Task description: Write out the stretch of lines below that begins at the line with "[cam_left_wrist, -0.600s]" and ends at the line with "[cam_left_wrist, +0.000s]", including both, exactly as given and nothing more.

Available data:
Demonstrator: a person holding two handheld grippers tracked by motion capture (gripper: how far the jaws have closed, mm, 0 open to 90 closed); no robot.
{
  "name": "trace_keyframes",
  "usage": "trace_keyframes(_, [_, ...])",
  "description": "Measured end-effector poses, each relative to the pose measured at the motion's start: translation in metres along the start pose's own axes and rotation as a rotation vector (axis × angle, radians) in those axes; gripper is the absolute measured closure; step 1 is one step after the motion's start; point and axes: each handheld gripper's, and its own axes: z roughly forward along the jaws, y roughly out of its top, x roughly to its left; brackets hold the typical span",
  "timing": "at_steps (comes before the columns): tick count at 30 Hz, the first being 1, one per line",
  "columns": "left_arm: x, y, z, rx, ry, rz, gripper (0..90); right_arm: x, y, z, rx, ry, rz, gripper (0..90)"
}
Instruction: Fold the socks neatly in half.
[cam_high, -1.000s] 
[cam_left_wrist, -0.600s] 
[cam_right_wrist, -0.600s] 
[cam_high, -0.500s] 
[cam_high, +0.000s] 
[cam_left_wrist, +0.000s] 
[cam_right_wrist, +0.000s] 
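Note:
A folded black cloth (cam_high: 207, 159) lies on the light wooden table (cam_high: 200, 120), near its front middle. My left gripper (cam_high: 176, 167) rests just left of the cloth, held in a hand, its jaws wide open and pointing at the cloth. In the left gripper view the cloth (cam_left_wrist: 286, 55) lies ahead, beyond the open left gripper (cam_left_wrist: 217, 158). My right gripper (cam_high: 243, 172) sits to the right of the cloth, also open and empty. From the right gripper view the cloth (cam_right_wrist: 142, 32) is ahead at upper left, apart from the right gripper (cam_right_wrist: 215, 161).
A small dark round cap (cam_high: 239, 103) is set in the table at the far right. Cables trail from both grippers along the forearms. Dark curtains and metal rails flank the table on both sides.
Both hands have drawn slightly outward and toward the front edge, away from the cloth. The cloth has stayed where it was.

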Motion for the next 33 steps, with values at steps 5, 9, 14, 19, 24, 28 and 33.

Solution:
[cam_left_wrist, -0.600s] 
[cam_right_wrist, -0.600s] 
[cam_high, -0.500s] 
[cam_high, +0.000s] 
[cam_left_wrist, +0.000s] 

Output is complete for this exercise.